もう明るくなった。朝5時。今日も暑くなりそう。
50号の絵の下絵描きがやっと終わった。絵を描くのは大好きと言っても、色づけに入るまでの準備工程は難行には違いなく…。今度の絵は、老人ホーム「白寿苑」を定年退職された二人の女性が費用を出し合って私の絵を購入され、それを白寿苑に寄贈するというもの。お二人の気持に精一杯応えたいと懸命だけれど、準備に時間がかかった。でも色づけまでもうすぐだ。うれしい〜。

白寿苑の夏祭りの写真を参考資料にと預かっていたので一枚一枚眺めていた。あれ?この後ろ姿、私じゃない?さらに眺めていたら、写真の端っこに小さく両親の姿が!

そうか…。
両親と私の3人で祖母がお世話になっていた白寿苑の夏祭りに行った日の写真が今、私の手にあるのだ。父と母が楽しそうに話をしている。
思いがけない写真に思わず泣けてきた。
あの日の幸せな瞬間がいきなり飛び込んできたんだもの。
幸せだったんだね…。父の介護をしながらでも、祖母もまだ元気で、父も母も私もみんな笑っている。その時は大変だと思っていても幸せのど真ん中にいたのだ。後で母にも見せてあげよう。

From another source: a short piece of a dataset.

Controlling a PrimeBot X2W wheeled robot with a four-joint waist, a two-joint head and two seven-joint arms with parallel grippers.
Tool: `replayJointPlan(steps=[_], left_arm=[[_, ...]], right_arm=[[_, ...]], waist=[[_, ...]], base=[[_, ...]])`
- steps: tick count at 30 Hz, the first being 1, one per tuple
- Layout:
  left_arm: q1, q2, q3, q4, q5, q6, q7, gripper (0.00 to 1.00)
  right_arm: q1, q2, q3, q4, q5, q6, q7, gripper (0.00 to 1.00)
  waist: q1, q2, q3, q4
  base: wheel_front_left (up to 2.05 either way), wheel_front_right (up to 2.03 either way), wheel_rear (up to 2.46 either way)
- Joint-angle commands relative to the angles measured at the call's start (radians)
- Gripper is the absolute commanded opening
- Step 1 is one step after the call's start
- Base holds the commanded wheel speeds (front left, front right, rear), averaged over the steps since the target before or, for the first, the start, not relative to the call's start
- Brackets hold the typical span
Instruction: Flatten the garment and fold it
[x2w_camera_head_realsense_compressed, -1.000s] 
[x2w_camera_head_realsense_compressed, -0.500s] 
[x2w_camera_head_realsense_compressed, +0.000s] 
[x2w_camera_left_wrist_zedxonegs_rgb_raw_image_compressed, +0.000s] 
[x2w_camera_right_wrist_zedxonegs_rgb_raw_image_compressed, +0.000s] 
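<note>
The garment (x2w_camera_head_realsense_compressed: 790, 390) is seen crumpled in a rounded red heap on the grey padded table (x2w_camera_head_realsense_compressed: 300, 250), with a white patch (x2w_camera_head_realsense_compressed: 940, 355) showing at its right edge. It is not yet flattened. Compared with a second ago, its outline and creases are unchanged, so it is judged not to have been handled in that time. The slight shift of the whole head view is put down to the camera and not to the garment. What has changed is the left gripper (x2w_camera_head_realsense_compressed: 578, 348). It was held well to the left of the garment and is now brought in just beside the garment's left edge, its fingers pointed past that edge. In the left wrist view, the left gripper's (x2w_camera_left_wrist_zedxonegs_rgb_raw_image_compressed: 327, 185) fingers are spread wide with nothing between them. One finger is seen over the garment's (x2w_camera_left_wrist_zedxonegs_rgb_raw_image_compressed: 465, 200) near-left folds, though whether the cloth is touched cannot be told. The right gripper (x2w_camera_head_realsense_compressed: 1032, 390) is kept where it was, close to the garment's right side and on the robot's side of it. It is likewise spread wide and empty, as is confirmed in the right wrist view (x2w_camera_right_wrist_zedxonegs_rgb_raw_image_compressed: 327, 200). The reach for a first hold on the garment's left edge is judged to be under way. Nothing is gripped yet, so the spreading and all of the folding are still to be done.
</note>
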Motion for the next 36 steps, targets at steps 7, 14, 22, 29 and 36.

テーブルに朝の光が強く差し込んできた。テーブルの上だけでも涼しそうにしようと、花器をガラスの器に変えて、そのまわりもガラスの置物を並べてみた。ガラスのカエルさんも水に浮かんで涼しそう。なかなかいいじゃん!と自画自賛。一瞬の喜び。こういうところにもささやかな幸せがある。

この前、デザイナーの室濱さんのお宅にお邪魔した。薪ストーブを買う事にしたお寺のご家族が、薪ストーブを長年使っている室濱さんに話を聞きたいということで、私が案内役になった。と言っても私も初めての訪問だ。石見町の里山にロッジ風に建っている家だと聞いていた。
庭のデッキは枕木が並べてあり、その横に山ほどの薪がところ狭しと並べられていた。ずいぶん沢山に見えても、一冬分の薪だというので驚いた。
小高いところにあるので、眺めも抜群。空気もいいし、木を縦に切ったむくのテーブルもいいし、何よりも薪ストーブ。やっぱりあったかそうだし、お洒落だし、いいな。ギターも置いてあり、家族の団らんが想像出来る。大きな木のテーブルも薪も自身の力仕事で得ているところがなおさら素晴らしい。
薪ストーブの煙突はまっすぐ上に延びて屋根に突き抜けた方が効率がいいのだそうだ。薪の調達の方法も説明していた。『良かった!いい話が聞けて。』とみんな喜び、喜びついでに石見町名物のソフトクリームを食べて帰る事にした。
みんな、すごい笑顔で、楽しい一日だった。
私も薪ストーブ使う事にしようかな、と思ったけど、あのすごい数の薪を見たとたんにあきらめた。男手が無いもの。これが私のネックなんだなあ〜。
さて、オリンピックが始まり、生活リズムが狂いだした。でも4年に1度だもんね。がんばれニッポン!